Chapitre onze

Je ne vois pas Dany avant lundi midi. Je n’ai pas cessé de penser à son plagiat. Je ne dis rien pendant que nous mangeons parce que nous sommes entourés d’autres élèves. De plus, Dany n’arrête pas de parler des filles du club vidéo. Puis nous jouons au frisbee. Les autres gars s’en vont un à un et il ne reste plus que Dany et moi. Je sens que je vais éclater.

J’avais prévu lui dire sur un ton désinvolte « J’ai écouté le cd de Chuck hier », mais je suis trop impatient et furieux.

— Tu as copié ta chanson.

Puis je lui renvoie le frisbee. Vigoureusement.

— Non, c’est pas vrai, réplique Dany. Pas vraiment. Aïe!

Il secoue sa main et me renvoie le frisbee. Trop haut.

Je saute pour l’attraper et le manque. Je marche tranquillement pour le récupérer. Je ne vais pas courir pour Dany. Je me retourne et lui dis :

— Tu as changé quelques mots et le rythme est plus rapide. Ça reste du plagiat. Et tu as volé un des cd de Chuck.

Dany se met à rire.

— Allez, Toubon. Je l’ai simplement emprunté. Je peux te le rendre.

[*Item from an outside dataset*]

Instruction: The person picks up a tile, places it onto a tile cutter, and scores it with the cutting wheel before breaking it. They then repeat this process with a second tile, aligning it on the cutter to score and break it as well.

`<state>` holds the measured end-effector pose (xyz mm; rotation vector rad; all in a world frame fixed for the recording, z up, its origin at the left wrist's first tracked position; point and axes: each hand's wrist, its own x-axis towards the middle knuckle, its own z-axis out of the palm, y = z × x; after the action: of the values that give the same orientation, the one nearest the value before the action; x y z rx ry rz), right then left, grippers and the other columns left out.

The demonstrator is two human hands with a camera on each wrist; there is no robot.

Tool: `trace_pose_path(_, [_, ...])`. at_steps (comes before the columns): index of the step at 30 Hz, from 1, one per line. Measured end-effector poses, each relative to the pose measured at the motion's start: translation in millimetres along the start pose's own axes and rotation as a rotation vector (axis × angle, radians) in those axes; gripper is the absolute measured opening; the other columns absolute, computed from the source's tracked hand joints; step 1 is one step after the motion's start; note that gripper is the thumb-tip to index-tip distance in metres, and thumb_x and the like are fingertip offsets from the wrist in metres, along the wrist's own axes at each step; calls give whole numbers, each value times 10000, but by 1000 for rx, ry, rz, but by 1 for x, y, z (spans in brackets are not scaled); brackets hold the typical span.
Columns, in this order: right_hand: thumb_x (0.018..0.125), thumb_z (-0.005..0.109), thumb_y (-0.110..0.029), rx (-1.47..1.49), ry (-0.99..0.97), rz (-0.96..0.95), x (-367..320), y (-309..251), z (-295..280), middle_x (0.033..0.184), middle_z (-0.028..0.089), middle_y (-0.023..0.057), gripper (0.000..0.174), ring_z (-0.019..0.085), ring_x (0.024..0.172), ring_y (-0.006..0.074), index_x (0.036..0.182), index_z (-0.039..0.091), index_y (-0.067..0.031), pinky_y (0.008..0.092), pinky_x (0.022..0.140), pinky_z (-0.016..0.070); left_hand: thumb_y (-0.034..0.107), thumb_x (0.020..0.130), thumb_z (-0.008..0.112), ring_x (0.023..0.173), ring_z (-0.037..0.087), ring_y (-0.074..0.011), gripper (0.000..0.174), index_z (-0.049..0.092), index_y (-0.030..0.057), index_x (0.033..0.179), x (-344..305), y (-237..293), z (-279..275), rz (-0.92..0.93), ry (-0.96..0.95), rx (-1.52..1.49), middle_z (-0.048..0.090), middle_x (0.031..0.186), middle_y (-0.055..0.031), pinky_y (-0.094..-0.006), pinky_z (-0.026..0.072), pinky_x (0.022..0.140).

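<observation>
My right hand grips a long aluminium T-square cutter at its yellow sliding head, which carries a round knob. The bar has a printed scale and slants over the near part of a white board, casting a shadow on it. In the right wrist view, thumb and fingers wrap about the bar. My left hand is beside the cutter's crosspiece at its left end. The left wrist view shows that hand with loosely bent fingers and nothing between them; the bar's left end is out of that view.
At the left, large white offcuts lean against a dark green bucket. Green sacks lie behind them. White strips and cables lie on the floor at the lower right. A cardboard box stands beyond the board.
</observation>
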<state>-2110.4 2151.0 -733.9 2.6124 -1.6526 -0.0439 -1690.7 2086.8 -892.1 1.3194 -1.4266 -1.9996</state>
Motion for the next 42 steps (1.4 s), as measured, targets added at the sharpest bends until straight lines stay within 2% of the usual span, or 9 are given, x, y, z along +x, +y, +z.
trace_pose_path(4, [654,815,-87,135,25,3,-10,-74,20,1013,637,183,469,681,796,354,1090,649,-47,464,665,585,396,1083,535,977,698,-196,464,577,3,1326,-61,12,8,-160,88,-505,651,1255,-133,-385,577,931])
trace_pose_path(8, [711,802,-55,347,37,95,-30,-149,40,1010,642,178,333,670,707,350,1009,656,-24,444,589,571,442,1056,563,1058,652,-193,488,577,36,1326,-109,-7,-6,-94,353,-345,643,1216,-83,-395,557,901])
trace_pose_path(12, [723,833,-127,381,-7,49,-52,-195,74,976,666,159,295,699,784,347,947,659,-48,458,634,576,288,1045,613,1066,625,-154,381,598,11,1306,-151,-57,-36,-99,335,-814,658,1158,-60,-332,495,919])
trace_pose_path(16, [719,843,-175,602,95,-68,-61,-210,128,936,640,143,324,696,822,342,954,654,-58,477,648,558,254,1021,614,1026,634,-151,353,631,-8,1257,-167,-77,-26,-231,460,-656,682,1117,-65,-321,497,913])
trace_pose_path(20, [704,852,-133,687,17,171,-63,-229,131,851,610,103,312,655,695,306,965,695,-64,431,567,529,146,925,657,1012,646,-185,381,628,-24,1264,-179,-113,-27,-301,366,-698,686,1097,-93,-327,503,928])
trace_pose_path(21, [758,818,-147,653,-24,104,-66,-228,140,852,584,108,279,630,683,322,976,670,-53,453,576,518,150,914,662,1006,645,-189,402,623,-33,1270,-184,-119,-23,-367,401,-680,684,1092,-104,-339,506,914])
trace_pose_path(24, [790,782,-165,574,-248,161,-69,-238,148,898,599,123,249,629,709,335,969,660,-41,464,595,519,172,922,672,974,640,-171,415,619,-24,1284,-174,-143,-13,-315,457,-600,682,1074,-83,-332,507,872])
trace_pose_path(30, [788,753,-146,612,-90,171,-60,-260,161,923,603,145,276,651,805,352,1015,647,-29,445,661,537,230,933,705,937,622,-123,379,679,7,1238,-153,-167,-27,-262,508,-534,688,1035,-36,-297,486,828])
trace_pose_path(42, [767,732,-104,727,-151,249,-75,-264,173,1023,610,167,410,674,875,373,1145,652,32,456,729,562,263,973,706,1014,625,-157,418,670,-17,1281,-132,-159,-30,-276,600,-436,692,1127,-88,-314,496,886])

Je lui relance le frisbee, encore plus vigoureusement. Je hausse la voix :

— La question n’est pas là et tu le sais. C’est pour ça que ta chanson était si bonne. Tu as triché. Moi, j’ai écrit la mienne de A à Z.

— Hé, pas si fort! dit Dany en jetant un coup d’oeil à la ronde.

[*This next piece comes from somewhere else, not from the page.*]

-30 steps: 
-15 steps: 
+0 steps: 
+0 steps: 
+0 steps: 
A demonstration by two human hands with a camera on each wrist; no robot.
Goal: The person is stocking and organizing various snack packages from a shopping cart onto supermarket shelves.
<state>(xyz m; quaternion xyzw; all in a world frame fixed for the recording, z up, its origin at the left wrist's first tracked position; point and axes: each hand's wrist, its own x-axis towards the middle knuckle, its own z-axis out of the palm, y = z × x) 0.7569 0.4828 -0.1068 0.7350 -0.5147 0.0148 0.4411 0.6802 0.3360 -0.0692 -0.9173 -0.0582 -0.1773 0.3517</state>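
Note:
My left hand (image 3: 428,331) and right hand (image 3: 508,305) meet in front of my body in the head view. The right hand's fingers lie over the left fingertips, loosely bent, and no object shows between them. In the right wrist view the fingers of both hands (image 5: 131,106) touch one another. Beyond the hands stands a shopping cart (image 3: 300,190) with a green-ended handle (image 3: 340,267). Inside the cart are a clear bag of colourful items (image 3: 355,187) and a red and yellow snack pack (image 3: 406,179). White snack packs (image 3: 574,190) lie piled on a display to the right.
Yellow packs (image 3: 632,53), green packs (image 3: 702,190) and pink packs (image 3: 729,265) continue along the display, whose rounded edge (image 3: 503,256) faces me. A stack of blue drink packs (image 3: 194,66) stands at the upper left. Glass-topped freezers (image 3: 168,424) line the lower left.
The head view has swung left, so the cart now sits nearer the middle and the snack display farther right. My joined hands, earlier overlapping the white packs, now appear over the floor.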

— Quoi? As-tu peur que les filles du club vidéo entendent?

— Ouais, dit-il en lançant encore trop haut. Je les vois souvent. Elles commencent à s’intéresser à notre projet.

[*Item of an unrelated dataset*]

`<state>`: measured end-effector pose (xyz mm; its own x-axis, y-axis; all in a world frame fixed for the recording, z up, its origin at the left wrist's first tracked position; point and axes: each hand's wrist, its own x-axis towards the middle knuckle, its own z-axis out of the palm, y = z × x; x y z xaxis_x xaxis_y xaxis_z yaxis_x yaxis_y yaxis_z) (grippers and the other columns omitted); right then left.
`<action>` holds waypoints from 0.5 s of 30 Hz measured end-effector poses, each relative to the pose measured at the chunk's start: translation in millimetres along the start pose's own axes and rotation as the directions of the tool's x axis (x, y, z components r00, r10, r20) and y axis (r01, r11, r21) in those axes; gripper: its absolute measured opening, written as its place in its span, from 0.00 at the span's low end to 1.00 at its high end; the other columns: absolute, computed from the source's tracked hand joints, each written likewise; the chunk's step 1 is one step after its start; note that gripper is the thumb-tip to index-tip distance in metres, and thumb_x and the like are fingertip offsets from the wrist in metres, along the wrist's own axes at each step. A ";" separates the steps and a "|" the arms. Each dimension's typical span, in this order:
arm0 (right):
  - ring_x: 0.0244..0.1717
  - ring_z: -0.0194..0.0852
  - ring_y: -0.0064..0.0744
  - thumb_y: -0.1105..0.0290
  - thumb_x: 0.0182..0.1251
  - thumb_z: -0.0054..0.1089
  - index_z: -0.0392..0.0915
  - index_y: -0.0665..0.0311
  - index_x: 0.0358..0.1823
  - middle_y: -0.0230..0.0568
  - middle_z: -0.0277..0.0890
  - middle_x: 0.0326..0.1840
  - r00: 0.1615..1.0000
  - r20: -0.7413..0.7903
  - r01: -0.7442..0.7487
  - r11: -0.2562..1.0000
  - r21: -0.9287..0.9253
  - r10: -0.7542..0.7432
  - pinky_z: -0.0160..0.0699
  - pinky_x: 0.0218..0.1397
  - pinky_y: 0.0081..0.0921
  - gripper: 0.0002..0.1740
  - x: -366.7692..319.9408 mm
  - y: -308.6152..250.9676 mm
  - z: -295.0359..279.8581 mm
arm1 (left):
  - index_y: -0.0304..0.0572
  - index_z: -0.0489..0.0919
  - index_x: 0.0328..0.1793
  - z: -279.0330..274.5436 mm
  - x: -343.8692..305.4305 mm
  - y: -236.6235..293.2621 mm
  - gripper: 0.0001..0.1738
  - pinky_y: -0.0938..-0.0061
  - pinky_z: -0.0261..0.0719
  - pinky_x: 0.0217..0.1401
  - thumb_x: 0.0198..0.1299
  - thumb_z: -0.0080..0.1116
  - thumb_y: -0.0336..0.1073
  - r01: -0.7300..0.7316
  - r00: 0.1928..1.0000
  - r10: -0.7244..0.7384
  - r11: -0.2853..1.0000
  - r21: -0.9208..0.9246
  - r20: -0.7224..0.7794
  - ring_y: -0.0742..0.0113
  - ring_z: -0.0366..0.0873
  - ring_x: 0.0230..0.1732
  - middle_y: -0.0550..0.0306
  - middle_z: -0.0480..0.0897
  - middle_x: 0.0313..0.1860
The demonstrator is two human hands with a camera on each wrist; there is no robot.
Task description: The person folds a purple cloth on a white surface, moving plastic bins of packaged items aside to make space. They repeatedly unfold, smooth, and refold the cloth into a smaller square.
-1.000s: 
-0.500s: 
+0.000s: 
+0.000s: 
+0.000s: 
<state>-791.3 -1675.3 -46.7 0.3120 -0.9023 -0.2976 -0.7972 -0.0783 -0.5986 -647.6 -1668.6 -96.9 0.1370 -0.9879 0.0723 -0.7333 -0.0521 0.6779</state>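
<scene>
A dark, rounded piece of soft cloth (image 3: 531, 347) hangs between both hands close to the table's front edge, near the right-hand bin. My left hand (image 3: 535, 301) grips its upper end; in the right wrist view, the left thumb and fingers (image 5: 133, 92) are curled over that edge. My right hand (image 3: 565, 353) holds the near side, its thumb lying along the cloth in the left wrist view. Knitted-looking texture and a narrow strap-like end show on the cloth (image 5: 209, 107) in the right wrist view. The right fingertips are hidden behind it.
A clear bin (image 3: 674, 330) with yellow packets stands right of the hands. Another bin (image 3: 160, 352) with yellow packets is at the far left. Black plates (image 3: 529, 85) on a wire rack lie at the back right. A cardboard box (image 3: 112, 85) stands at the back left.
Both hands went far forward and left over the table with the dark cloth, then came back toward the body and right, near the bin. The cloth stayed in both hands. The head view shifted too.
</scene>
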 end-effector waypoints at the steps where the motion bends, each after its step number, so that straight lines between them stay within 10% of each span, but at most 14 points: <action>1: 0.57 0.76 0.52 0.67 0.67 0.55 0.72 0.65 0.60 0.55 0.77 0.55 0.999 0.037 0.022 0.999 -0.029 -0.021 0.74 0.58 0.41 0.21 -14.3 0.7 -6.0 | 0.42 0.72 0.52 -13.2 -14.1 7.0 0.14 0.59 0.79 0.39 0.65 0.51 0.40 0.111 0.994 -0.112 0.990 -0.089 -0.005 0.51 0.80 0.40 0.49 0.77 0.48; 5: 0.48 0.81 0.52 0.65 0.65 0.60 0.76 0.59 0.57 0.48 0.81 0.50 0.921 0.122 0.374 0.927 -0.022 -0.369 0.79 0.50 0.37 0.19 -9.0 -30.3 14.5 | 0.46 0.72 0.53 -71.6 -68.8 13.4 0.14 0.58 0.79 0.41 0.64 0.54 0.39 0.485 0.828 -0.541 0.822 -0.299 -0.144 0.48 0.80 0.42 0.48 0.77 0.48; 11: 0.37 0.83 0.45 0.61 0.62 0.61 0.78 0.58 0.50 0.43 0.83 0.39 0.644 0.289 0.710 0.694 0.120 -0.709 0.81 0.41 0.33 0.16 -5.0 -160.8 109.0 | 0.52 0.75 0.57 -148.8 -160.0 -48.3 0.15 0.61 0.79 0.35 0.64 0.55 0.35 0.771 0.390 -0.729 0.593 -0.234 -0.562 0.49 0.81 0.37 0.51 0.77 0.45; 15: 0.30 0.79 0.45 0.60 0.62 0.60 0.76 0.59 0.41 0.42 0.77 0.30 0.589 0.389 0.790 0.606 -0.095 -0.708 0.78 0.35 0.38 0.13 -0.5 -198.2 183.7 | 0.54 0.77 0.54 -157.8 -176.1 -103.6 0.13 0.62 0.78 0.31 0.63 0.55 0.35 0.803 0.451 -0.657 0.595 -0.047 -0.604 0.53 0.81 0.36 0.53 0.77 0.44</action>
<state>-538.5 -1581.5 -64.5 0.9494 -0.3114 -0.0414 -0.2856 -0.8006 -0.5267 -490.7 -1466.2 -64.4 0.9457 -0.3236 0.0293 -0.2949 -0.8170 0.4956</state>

— Ah oui… dis-je en lançant trop bas.

— Sans blague. Qui sait ce qui peut arriver? dit-il en lançant trop haut encore une fois.

— Ne change pas de sujet. Tu as volé ta chanson. J’ai écrit la mienne.

Dany pousse un soupir et dit :

— Écoute, Toubon, sans vouloir t’offenser, la mienne est meilleure, pas vrai? Ta chanson n’est pas mauvaise. Mais nous n’avons pas le temps d’en écrire une bonne. Le concours a lieu vendredi.

Il lance le frisbee. Je réussis à l’attraper, bien qu’il vole haut au-dessus de ma tête. Danny est aussi pourri que moi au frisbee. Je lui renvoie un autre rase-mottes.

— Nous allons chanter la tienne aussi, ajoute Dany en relançant le frisbee.

Je pousse un soupir.

— Aïe! Tu pourrais…

— Désolé, dit Dany.

Le frisbee est resté accroché à une branche, hors de portée. Le règlement de l’école interdit de grimper aux arbres, mais le frisbee n’est pas très haut et ça ne prendra qu’un instant. Je me dirige vers l’arbre, mais Dany commence à grimper le premier. Il tend le bras vers la branche.

— Écoute, Toubon, dit-il. Nous sommes un groupe, n’est-ce pas? Peu importe qui a écrit la chanson, c’est la nôtre maintenant. Et nous travaillons tous ensemble pour apprendre à la jouer, ce qui fait que nous l’écrivons tous un peu. Avec Chuck. Nous faisons en sorte que sa chanson soit entendue et nous l’améliorons. Ce n’est pas comme si nous lui volions de l’argent.

Je ne dis rien.

— Nous n’avons pas besoin de dire que c’est ma chanson, dit Dany. Ce sera notre chanson. D’accord?

Je regarde Dany. Il a un large sourire.

— Nous voulons gagner, n’est-ce pas? Et les filles du club vidéo…?

Ça m’intéresse de gagner. Je me fiche des filles du club vidéo. Lisa croira que j’ai participé à l’écriture de la chanson.

Je fais oui de la tête. Dany secoue la branche. Le frisbee me tombe dans la main comme une grosse pomme. Je regarde vers le haut. Dany s’est déjà mis à tweeter.